Et il ne signifiait rien.

Elle chercha sa sœur du regard, et la trouva debout près de l'entrée. Sa robe fleurie sous sa cape mauve tendre et le chapeau en osier qu'elle tenait en main contrastaient avec l'ambiance de l'établissement ; l'endroit accueillait généralement une clientèle moins élégamment vêtue. En se frayant un chemin jusqu'à elle, Yra surprit des bribes de conversations.

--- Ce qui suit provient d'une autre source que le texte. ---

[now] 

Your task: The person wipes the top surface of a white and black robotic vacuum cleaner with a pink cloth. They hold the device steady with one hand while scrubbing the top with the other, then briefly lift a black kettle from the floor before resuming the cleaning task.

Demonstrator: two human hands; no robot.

« C'est pas elle, la fille de Heida ? » demanda une femme joufflue à son mari, le doigt vulgairement pointé vers Yra alors qu'elle passait près d'eux.

Elle ne se donnait même pas la peine d'être discrète.

« Non, » ricana l'homme d'une voix bourrue. « Tu crois que si cette donzelle était marquée ce gars lui aurait gobé la bouche comme ça ? Avec sa dégaine à ce gamin, crois-moi qu'il a pas les tripes de se manger une malédiction ! »

Yra ignora l'irritation qui se frayait un chemin en elle, et se dirigea vers sa sœur.

« Tu m'avais caché ça, » la salua Viola, un sourire espiègle aux lèvres.

« Caché quoi ? »

« Toi et Ian. » Elle frotta le bout de ses deux index ensemble en imitant des bruits de baisers avec sa bouche.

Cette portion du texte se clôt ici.